Once I had Windows 11 installed, it generally met my expectations of being an unnecessary pain in the ass. I mean, Windows upgrades have been useless for over a decade, so it didn’t disappoint. Some features had been shuffled around. There were a few minor esthetic alterations to no functional end. There were more processes going on that had nothing to do with the primary one and did nothing but make my CPU chug. These little byte hogs ran in the background, mostly collecting and sending user data back to the mothership. Most were user surveillance services and executables that couldn’t be disabled without negatively impacting the operating system.
The upgrade included a lot of superfluous activity that in tech jargon is called bloat. The ostensible reason for the bloat, according to Microsoft, was to “improve your experience.” Though my only experience was a slower processor, which I can’t qualify as an improvement. The company maintains that its upgrades offer increased functionality. But that’s just guff, because the demand for increased functionality ceased to exist long ago.
Perhaps when quantum hits the market and we can control operating systems with our minds there will be a demand for more functionality. But in binary digital computing, the drive-screen-keyboard paradigm is as useful as it gets and will likely remain so for the foreseeable future. It’s also possible that telepathic operating systems may be too costly and invasive for most people to care they exist. You know, people who aren’t rich nerds striving for immortality and only need a computer to do a few basic things.
The technical evolution of the self-filling fountain pen is a good example of a technology that reached its PMU, yet abides. The piston-filling mechanism invented by Theodore Kovacs in 1923 and introduced in the Pelikan 100 was more functional and robust than any filler before it. Companies like Parker, Sheaffer and Conklin struggled to make better fillers, housing them in a variety of iconic models, such as the Parker Vacumatic, the Sheaffer Triumph and the Conklin Nozac. But their filler mechanisms were not as robust and effective as Kovacs’ piston filler. Eventually, the industry ceased trying outdo Kovacs’ design, and the piston filler prevailed as the filling mechanism in most top-shelf fountain pens.

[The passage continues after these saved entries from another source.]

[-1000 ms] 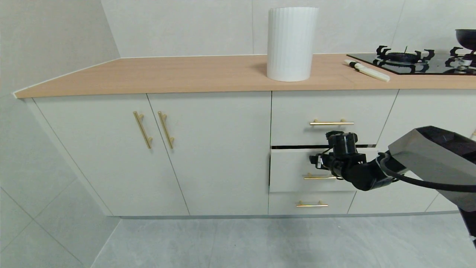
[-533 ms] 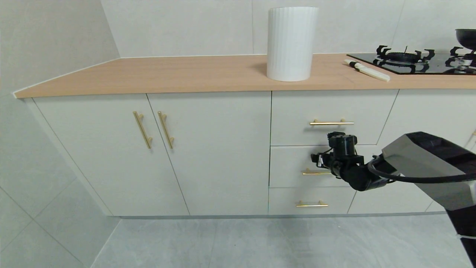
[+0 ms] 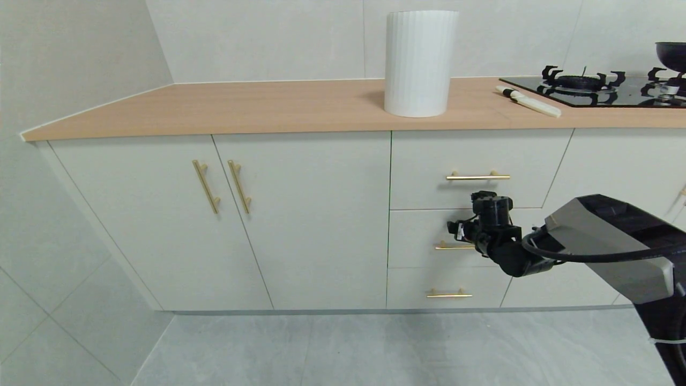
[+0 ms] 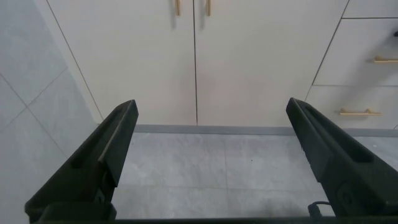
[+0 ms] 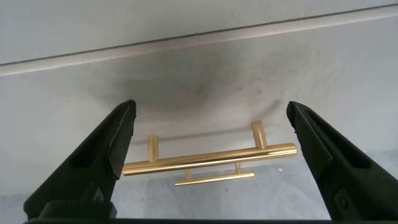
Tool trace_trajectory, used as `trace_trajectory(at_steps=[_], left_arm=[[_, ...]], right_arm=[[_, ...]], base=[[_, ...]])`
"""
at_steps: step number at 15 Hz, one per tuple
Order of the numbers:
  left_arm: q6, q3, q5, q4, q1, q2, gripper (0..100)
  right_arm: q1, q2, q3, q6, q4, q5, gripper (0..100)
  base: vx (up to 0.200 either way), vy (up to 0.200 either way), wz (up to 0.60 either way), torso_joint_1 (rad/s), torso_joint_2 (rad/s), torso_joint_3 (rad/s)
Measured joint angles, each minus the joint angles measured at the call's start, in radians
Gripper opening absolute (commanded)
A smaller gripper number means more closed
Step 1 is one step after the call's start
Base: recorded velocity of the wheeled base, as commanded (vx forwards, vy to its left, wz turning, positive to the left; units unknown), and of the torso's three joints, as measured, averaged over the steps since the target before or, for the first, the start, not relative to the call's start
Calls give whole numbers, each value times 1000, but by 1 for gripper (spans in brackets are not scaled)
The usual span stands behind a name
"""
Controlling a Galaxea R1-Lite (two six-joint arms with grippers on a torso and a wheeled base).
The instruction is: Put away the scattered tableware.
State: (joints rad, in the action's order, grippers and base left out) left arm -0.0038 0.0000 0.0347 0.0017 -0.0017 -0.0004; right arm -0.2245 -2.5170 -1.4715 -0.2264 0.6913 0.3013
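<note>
My right gripper (image 3: 464, 240) sits at the gold handle (image 3: 450, 247) of the middle drawer (image 3: 420, 236), which is flush with the cabinet front. In the right wrist view this gripper (image 5: 210, 113) is open, its two fingers spread wider than the handle (image 5: 208, 160) and not touching it. A cream knife (image 3: 528, 101) lies on the wooden countertop (image 3: 241, 107) beside the hob. My left gripper (image 4: 211, 106) hangs open with nothing in it, low over the grey floor in front of the cabinet doors.
A tall white ribbed canister (image 3: 418, 63) stands on the counter above the drawers. A black gas hob (image 3: 595, 86) with a dark pot (image 3: 672, 53) lies at the far right. Top (image 3: 477, 176) and bottom (image 3: 449, 294) drawer handles flank the middle one.
The middle drawer stood slightly open a second ago and is now shut. My right arm moved in towards the cabinet with it.
</note>
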Motion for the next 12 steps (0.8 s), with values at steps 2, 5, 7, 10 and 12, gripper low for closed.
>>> trace_trajectory(at_steps=[2, 5, 7, 10, 12], left_arm=[[0, 0, 0, 0, 0, 0, 100], [0, 0, 0, 0, 0, 0, 100], [0, 0, 0, 0, 0, 0, 100], [0, 0, 0, 0, 0, 0, 100], [0, 0, 0, 0, 0, 0, 100]], right_arm=[[1, 11, 18, -1, 3, 17, 100], [-9, 124, 155, 1, -9, 18, 100], [-25, 255, 310, 1, -8, 13, 100], [-44, 504, 558, 3, 10, 18, 100], [-50, 683, 707, 14, 23, 24, 100]], base=[[0, 0, 0, 0, 0, 0], [0, 0, 0, 0, 0, 0], [0, 0, 0, 0, 0, 0], [0, 0, 0, 0, 0, 0], [0, 0, 0, 0, 0, 0]])
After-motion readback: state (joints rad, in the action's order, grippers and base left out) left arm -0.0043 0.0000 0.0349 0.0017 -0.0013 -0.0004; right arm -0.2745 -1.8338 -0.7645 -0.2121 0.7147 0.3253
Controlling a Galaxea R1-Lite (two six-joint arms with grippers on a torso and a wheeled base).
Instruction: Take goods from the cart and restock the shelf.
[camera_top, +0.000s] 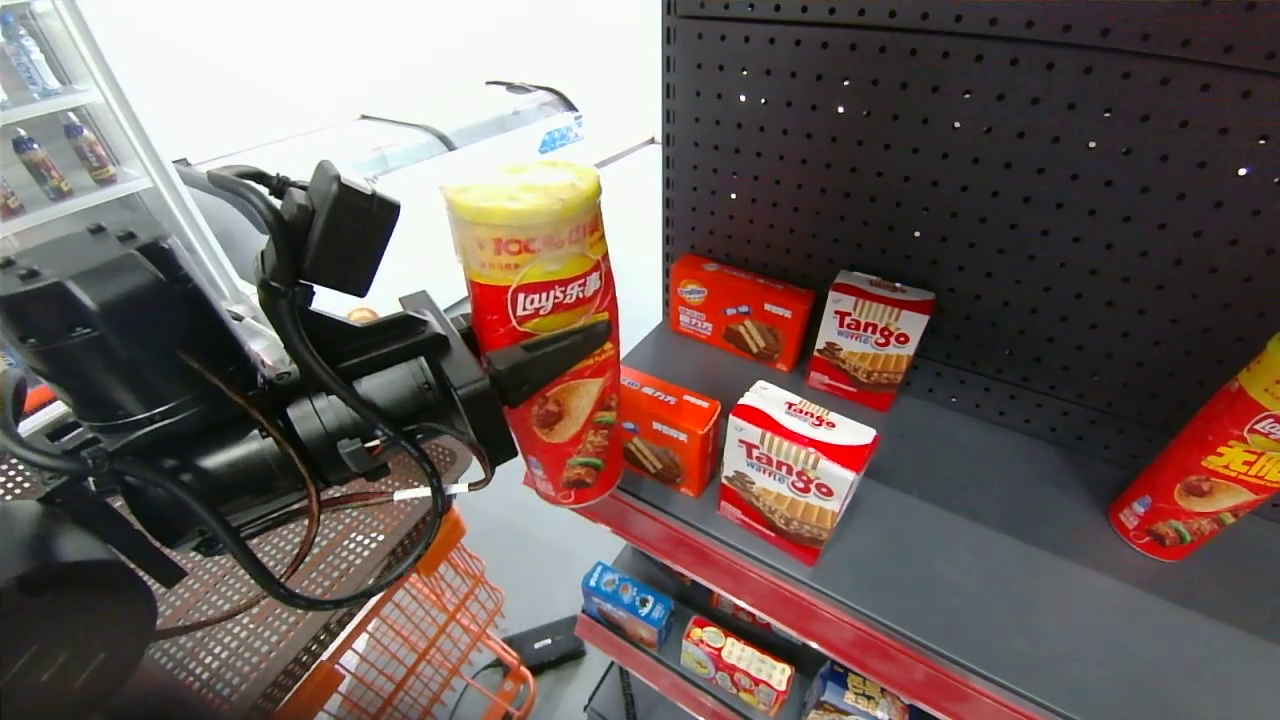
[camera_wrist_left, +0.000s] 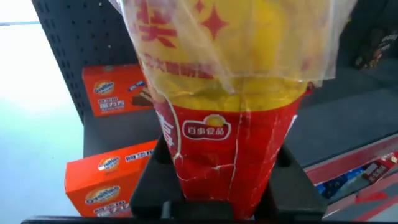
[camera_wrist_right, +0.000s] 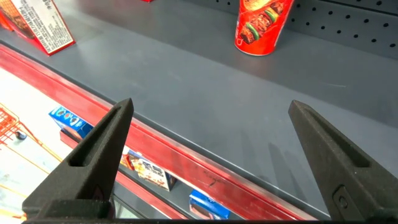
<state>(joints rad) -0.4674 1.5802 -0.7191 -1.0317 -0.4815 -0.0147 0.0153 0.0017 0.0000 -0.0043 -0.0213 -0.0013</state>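
Note:
My left gripper (camera_top: 520, 365) is shut on a red and yellow chip can (camera_top: 545, 330), held upright just off the left end of the grey shelf (camera_top: 980, 560), its base level with the red front edge. In the left wrist view the chip can (camera_wrist_left: 233, 143) stands between the black fingers (camera_wrist_left: 146, 183). My right gripper (camera_wrist_right: 217, 155) hangs open above the shelf's front part (camera_wrist_right: 249, 118), nothing between its fingers. A second chip can (camera_top: 1205, 470) stands at the shelf's right by the pegboard, also the can (camera_wrist_right: 261, 25) in the right wrist view.
On the shelf stand two orange boxes (camera_top: 738, 308) (camera_top: 665, 428) and two red and white wafer boxes (camera_top: 868, 338) (camera_top: 795, 468). An orange wire cart (camera_top: 420, 640) sits below my left arm. Lower shelves hold more packets (camera_top: 628, 602). The shelf's middle and right front are bare.

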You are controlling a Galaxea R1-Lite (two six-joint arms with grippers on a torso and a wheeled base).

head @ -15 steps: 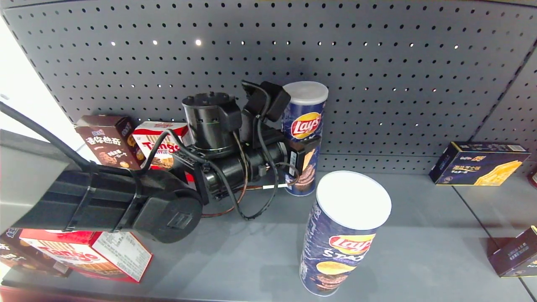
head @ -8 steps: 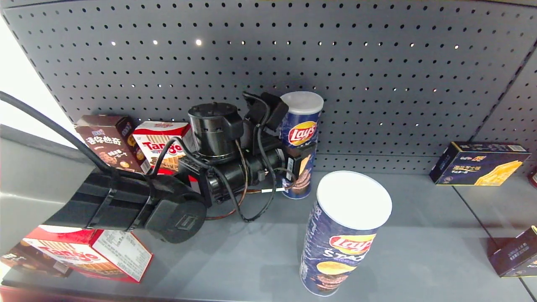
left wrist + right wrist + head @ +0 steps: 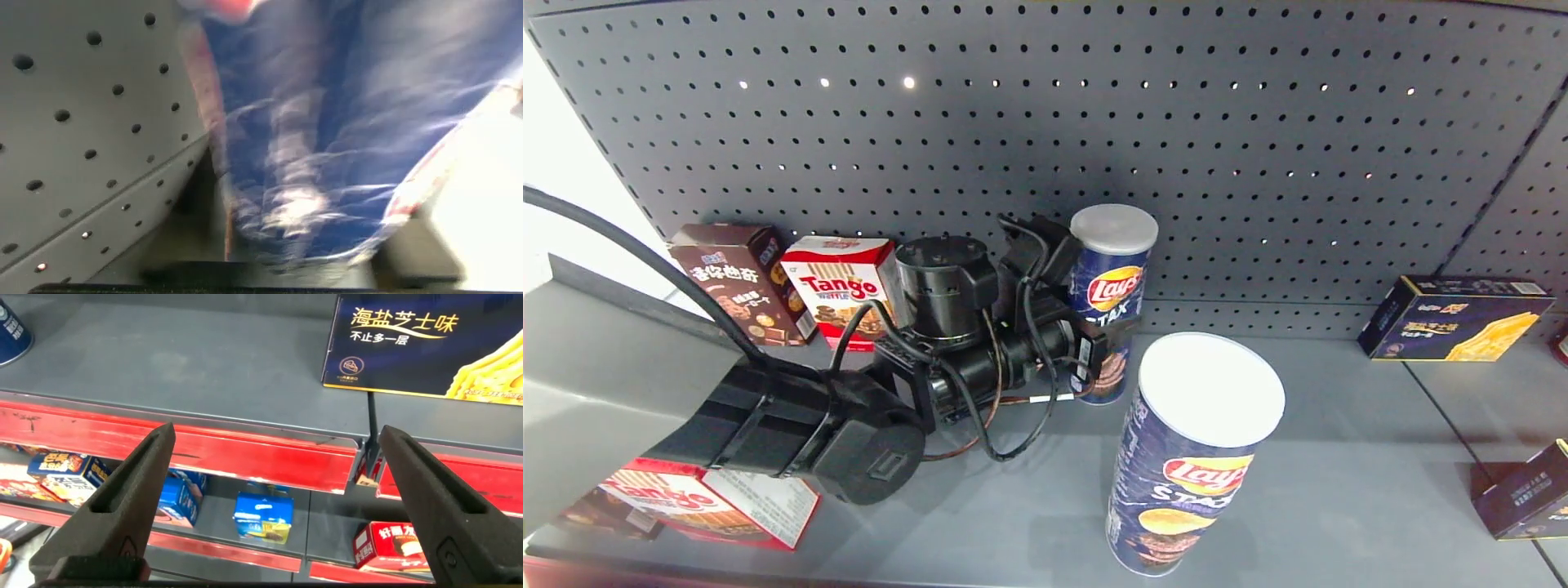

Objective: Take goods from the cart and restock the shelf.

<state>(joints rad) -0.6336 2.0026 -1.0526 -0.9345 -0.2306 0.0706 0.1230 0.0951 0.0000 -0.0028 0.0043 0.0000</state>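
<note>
A dark blue potato chip can with a pale lid stands upright at the back of the grey shelf, close to the pegboard wall. The left gripper clasps its lower half, fingers closed against its sides. In the left wrist view the can is a blue blur, so whether its base touches the shelf is hard to say.

Compared with a second ago, the can and the left arm sit lower and slightly nearer the shelf.

A second, matching chip can stands in front, to the right, apart from the first. To the left, at the back, are a red and white wafer box and a brown cookie box. A dark blue box lies far right.

The right gripper hangs with fingers spread wide, holding nothing, before a red shelf edge.
</note>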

In much the same way, Windows has prevailed over other operating systems and become an industry standard. At present, it represents 76% of the personal computing market share, compared with macOS’s 16%. Though Microsoft dominates the personal-computing market, especially the workplace and industrial market, the company has not put the reins on bloat. Its so-called improvements represent no advance in elegance, integrity and robustness. Its esthetic changes, such as rounded corners on application windows and the centering of the Windows function on the task bar serve no functional end. Features that compromise processing speed, like the Antimalware executable, abound. User data collection has expanded in more ways than I care to list. And Microsoft’s dreaded AI chat bot, Copilot, is now integrated with the operating system and proving to be more unpopular than Cortana was. On the web, Copilot accounts for a declining 1.1% of the AI market, while Google’s Gemini accounts for 21.5% and ChatGPT for 64.5%. Evidently, other companies do AI better and users know it.
So why does Microsoft insist on doing more? Would it be too much to ask the company to heed the demand for quality instead of quantity? To stop adding more when all we want is less? After having been threat-baited into installing Windows 11, which has no salient advantage over Windows 10, I’ve found that my fear of getting the upgrade was warranted and my fear of not getting it was not. Which begs the larger question of whether the computer industry is capable of ceasing to do more when more is useless.